But, I’m getting away from myself.  I’ve had to be part of a number of student cumulative performances in the last week or two.  Residencies wrapping up, school administrators, parents and teachers often like to see a product, a piece of theater that students make to show what they can do.  Now, unlike creating paintings or sculpture or performing songs on musical instruments, theater is a bit tricker to have a final showing.  Many students feel extremely naked onstage.  And you have to push all you know, all your energy and guts and feeling into this one moment when you perform, instead of showing a painting you’ve been working on for weeks.  Or being able to play in a student band with 35 other students.

What I witnessed today was this:

Being an extremely short residency (4 workshops taught by me, 4 by the classroom teacher), there really isn’t time to build a culminating performance.
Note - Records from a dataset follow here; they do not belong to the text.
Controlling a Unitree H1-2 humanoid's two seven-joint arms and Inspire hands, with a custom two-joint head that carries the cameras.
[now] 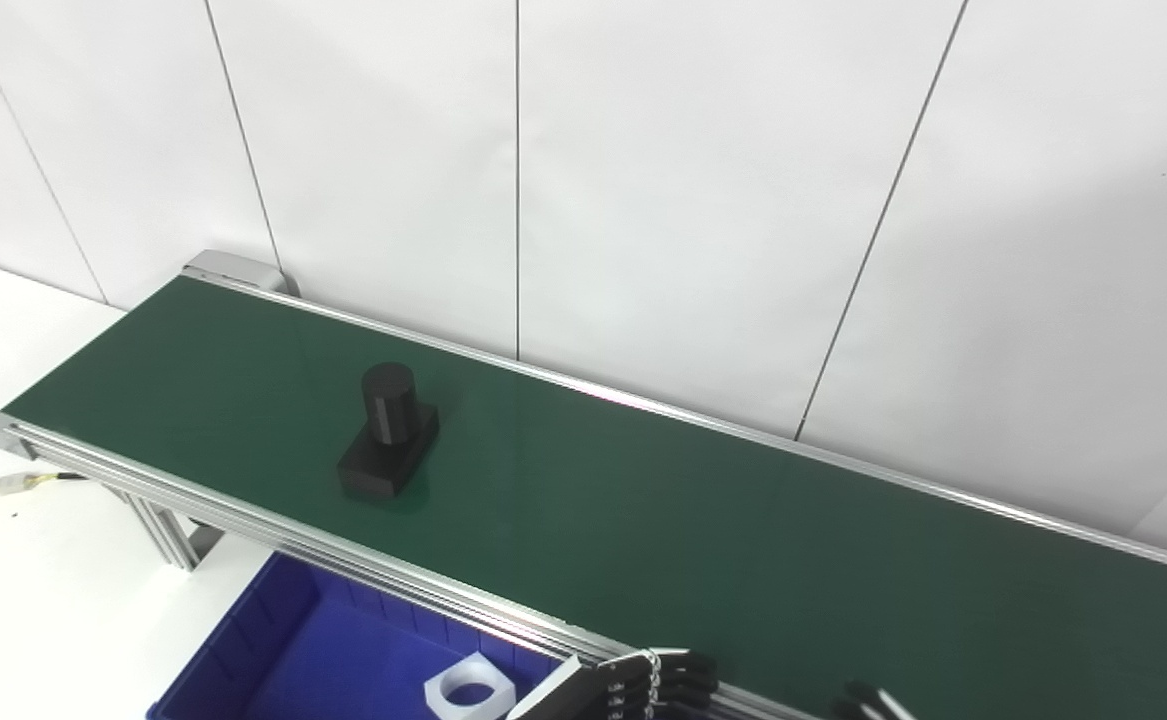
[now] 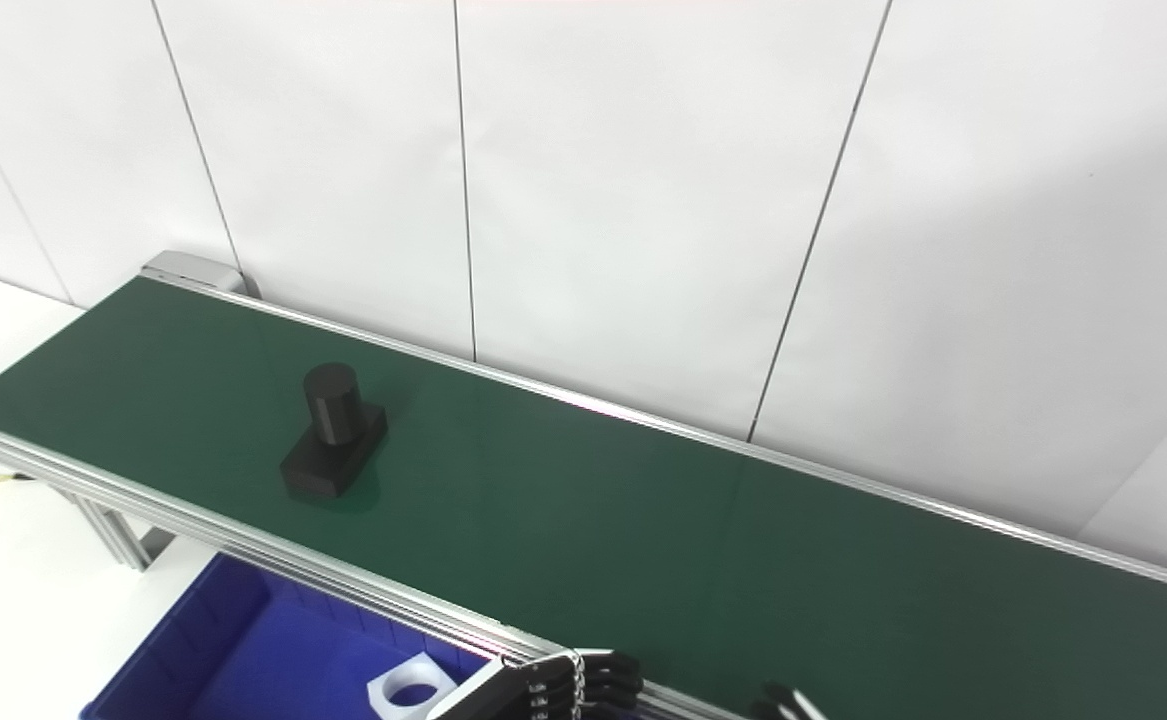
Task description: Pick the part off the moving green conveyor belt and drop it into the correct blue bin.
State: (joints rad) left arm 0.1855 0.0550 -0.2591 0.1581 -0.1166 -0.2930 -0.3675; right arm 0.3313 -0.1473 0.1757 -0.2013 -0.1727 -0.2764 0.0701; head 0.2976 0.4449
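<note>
The black part [image 1: 388, 435], a short cylinder standing on a rectangular base, sits on the green conveyor belt [image 1: 643, 520] toward its left end. It also shows in the right eye view [image 2: 335, 432]. My left hand [image 1: 658, 675] shows only at the bottom edge, over the belt's near rail. Its fingers are stretched out side by side and hold nothing, far to the right of the part. Of my right hand [image 1: 868, 700] only two black fingertips show at the bottom edge, and the rest is out of view.
A blue bin [image 1: 273, 640] stands below the belt's near rail at the bottom left, with a white hex-shaped part [image 1: 470, 685] in it. A white table [image 1: 33, 590] with a cable lies left. A white panelled wall runs behind the belt.
</note>
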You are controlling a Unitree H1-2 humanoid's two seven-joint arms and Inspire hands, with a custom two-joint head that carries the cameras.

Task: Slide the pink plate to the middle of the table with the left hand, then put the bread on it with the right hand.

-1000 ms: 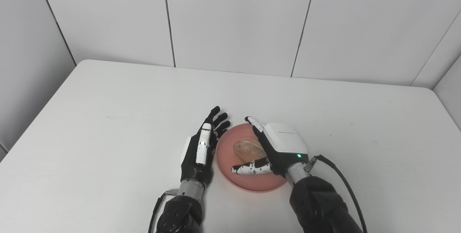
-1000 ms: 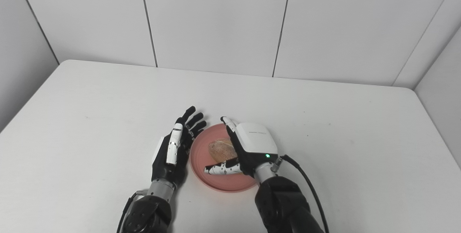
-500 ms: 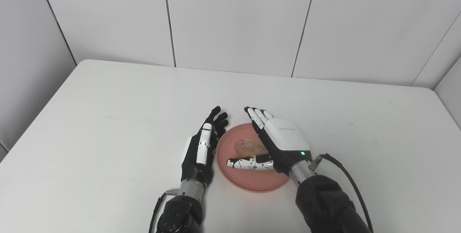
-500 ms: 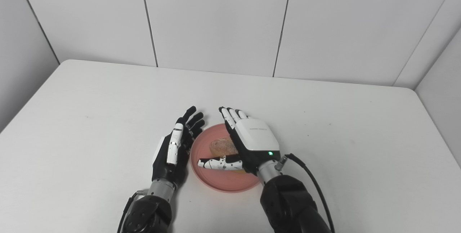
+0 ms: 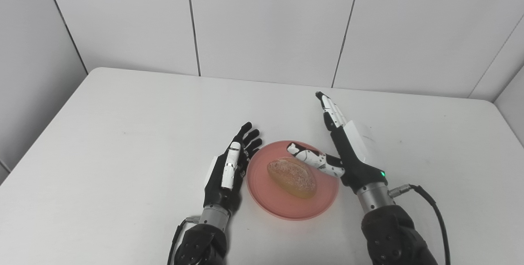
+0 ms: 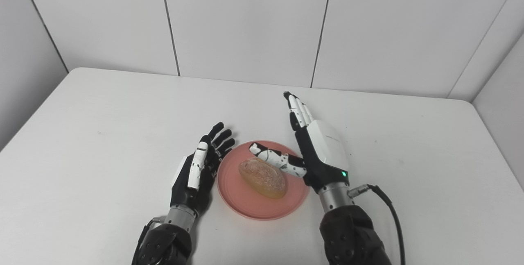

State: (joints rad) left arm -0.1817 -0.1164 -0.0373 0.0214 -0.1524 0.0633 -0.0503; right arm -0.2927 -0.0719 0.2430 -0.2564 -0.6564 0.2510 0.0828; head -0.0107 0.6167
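Observation:
The pink plate [image 5: 323, 199] sits on the white table [image 5: 123, 134], near its front middle. A brown bread roll [image 5: 291, 177] lies in the plate's centre. My left hand [image 5: 230, 166] rests open just left of the plate, fingers extended along its rim. To the right of the plate my right hand [image 5: 346, 146] is open and raised, fingers pointing away, thumb [image 5: 313, 159] stretched over the plate's far right rim. It holds nothing and is clear of the bread.
White wall panels rise behind the table's far edge [image 5: 286, 82]. A black cable [image 5: 430, 211] trails from my right wrist over the table at the lower right.
My right hand let go of the bread, opened, and lifted away to the right and back. The bread now lies uncovered on the plate. The left hand stayed put.

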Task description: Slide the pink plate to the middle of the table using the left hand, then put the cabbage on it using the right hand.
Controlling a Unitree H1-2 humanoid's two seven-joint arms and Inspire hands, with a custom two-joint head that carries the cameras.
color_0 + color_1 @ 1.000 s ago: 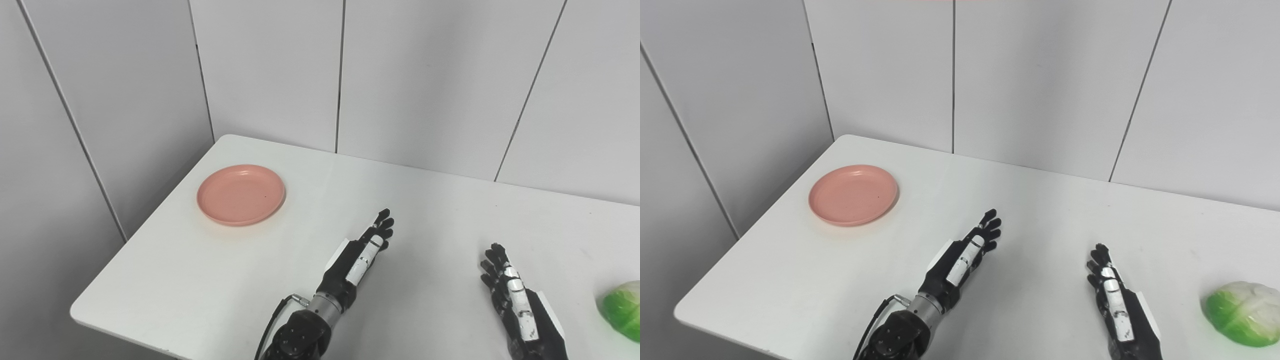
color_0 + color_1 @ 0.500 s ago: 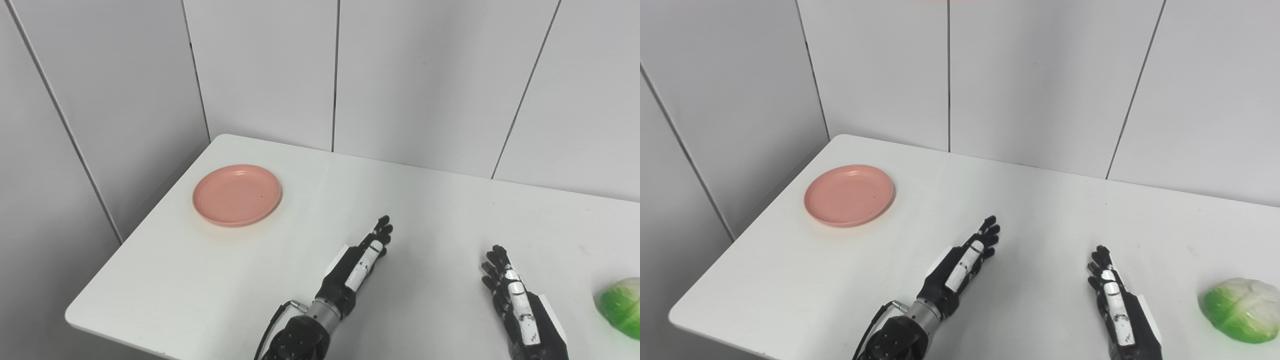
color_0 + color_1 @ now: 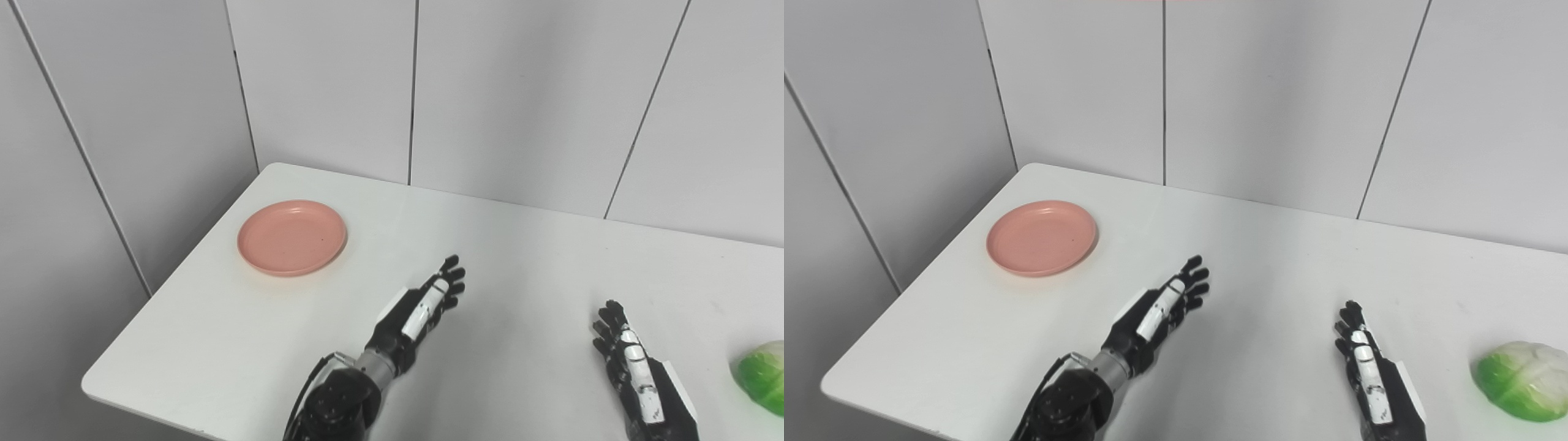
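Observation:
The pink plate lies empty near the table's far left corner. My left hand hovers over the table's middle front, fingers stretched out and apart, holding nothing, well to the right of the plate and nearer to me. The green and white cabbage rests on the table at the right edge. My right hand is open near the front, fingers pointing away, a good gap left of the cabbage.
The white table has its left edge and front left corner close to the plate. Grey wall panels stand right behind the table's far edge.
My left hand and forearm have shifted left, toward the plate. The right hand, plate and cabbage have stayed put; the view shifted slightly.

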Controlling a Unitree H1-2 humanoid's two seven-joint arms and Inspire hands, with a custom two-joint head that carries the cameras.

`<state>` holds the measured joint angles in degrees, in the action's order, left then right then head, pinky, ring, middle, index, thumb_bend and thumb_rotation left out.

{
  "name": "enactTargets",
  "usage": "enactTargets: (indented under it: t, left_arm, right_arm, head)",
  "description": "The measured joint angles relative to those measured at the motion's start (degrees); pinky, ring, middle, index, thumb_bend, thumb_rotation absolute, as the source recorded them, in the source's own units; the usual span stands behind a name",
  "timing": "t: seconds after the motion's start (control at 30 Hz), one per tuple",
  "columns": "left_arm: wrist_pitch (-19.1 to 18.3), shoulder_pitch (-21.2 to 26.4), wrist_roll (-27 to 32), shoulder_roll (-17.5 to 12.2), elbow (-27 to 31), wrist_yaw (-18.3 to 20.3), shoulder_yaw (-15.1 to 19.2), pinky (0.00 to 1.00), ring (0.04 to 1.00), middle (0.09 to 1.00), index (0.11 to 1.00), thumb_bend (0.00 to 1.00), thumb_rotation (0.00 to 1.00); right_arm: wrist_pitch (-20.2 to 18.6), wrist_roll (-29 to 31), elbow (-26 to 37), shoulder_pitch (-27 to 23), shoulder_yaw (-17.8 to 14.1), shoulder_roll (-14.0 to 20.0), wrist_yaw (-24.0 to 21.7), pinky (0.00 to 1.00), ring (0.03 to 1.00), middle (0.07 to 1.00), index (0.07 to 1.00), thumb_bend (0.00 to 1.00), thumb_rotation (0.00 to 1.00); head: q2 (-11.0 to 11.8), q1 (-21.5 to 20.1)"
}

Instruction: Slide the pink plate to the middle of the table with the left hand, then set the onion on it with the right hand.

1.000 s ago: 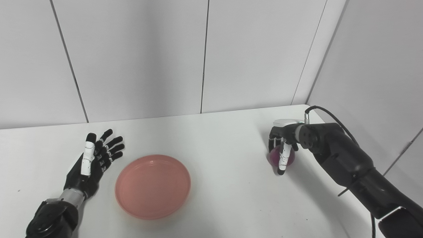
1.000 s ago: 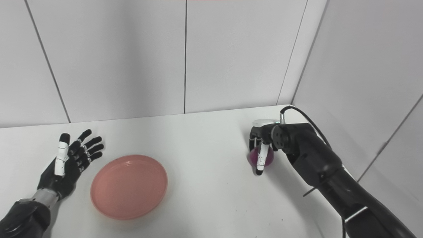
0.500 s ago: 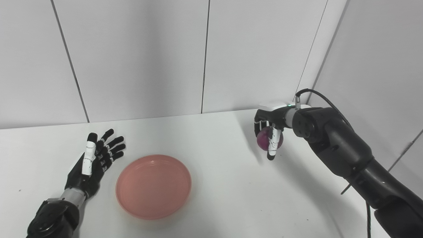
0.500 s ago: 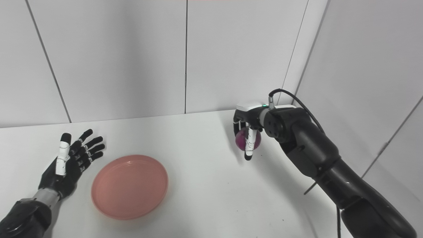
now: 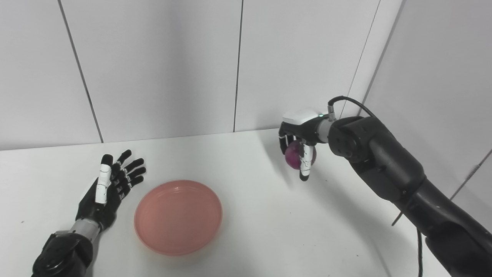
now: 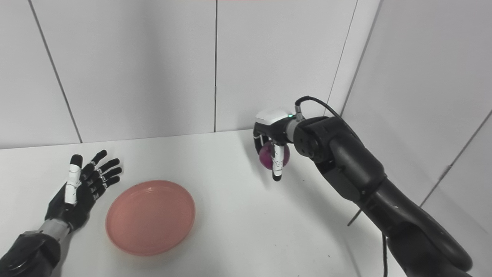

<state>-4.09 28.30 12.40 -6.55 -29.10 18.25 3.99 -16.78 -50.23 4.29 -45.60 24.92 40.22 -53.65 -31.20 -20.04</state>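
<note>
Right hand: the black robot hand with white finger segments (image 5: pixel 299 148) hangs palm-down above the far right part of the table, its fingers curled round the round purple onion (image 5: pixel 295 156).
Right hand grip: the fingers (image 5: pixel 305 166) point downward and wrap the front of the onion; one white-tipped finger reaches below the onion's underside.
Right wrist: a white cap with a small green light sits on top, and a black cable loops up and back from it.
Right arm: the thick black arm runs from the lower right corner up and leftward to the hand, bent at the wrist so the hand faces down.
Onion: held clear of the white tabletop (image 5: pixel 261 215), with its shadow on the surface below; well apart from the plate, off to the plate's right and farther back.
Left hand: the black robot hand with a white thumb segment (image 5: pixel 109 188) is spread, fingers fanned apart and pointing away toward the back wall, holding nothing.
Left hand placement: low over the table's left side, just beside the plate's left rim but not touching it.
Left arm: the forearm enters from the lower left corner.
Plate: the round shallow pink plastic plate (image 5: pixel 178 216) lies flat near the front, a little left of the table's middle, and it is empty.
</note>
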Motion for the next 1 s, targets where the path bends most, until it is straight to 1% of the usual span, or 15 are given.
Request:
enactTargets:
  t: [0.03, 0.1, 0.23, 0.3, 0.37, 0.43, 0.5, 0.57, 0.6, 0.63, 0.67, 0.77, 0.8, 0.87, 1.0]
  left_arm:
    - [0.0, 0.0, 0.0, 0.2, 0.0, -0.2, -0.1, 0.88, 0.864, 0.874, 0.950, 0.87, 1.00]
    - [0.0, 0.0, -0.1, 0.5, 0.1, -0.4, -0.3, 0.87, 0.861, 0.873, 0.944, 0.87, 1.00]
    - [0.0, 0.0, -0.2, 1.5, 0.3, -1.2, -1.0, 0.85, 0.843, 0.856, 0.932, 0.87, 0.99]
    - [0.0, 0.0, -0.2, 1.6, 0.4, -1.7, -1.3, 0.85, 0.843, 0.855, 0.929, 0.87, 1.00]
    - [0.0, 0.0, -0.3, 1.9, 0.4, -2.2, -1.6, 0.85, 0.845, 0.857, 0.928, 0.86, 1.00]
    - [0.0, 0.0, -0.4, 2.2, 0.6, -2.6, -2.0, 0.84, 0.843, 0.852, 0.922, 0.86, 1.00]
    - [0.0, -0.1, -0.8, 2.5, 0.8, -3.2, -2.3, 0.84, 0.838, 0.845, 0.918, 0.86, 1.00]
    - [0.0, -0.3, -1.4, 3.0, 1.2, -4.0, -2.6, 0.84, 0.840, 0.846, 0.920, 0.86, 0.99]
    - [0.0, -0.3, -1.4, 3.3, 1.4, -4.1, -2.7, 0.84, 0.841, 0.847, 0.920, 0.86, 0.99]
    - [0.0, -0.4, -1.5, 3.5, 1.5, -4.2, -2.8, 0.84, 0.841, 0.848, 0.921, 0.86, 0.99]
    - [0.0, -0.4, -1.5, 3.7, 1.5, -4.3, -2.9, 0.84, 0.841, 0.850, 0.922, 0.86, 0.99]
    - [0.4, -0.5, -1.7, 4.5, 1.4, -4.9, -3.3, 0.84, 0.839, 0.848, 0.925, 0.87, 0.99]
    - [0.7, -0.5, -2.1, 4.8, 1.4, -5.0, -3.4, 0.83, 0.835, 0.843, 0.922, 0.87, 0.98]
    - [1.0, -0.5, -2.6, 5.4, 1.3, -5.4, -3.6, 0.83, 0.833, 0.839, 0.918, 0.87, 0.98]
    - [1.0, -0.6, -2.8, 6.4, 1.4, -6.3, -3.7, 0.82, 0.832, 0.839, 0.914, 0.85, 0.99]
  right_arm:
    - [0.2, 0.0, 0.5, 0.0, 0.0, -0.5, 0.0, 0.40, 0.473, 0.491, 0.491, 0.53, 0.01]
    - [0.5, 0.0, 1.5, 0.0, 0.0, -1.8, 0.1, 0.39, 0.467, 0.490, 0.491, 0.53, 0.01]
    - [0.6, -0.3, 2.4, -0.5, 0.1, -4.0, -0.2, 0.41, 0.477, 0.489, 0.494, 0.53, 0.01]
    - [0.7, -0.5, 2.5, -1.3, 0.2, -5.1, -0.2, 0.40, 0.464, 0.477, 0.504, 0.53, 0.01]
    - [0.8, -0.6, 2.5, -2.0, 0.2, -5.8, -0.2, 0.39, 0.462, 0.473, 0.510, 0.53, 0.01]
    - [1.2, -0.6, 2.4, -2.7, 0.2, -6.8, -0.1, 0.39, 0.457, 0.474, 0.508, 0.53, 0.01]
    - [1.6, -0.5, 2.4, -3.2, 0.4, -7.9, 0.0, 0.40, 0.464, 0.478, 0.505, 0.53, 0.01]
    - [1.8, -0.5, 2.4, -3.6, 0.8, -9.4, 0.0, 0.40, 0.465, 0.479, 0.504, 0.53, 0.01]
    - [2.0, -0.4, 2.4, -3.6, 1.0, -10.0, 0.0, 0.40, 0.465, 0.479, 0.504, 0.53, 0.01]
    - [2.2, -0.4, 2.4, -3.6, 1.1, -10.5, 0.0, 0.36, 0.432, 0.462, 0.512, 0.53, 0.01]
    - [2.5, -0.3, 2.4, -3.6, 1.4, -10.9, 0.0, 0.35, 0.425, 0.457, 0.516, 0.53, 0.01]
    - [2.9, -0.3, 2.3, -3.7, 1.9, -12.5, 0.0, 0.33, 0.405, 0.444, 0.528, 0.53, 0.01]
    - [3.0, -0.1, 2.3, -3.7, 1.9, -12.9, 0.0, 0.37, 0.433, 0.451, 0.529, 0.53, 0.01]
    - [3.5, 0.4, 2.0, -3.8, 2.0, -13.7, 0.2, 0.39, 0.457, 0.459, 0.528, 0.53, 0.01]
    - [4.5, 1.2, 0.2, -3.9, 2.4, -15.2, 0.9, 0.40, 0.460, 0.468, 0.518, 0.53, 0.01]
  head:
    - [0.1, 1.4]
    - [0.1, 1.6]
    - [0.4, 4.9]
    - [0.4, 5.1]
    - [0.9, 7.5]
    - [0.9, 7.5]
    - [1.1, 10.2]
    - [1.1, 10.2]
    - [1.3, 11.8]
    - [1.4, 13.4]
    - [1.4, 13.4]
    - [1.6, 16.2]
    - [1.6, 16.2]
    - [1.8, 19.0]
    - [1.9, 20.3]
In this, my fourth session with them, I went in thinking that I would help to take their writing into performance, emphasizing that it was an experiment, a rehearsal, a work in progress.  We had 45 minutes, really 30 when most folks had trickled in.  It was an impossibly short period of time to make anything, but we had to try.

I scaffolded with them a bit, reminded them of what we did with beats and call and response during our first session with wonderful TA percussionist and hoofer LeeAnet Noble.  And I had them look at letters I’d had them generate last time, writing to someone who they would fight for and telling them why, inspired by the songs in Fela!  (Everyone who had been in class wrote a letter, even if they showed up to class late, because somehow, everyone wants to tell the people that they love the most, who they would fight for the most, why they are beloved.)

I then put them into groups and asked them to choose their two favorite lines, add percussion, add call and response and create a piece to share.  The piece had between 2-5 other students letters represented.

They rehearsed.

They shared and their pieces were touching and ambitious.  Dense, rich, dangerous.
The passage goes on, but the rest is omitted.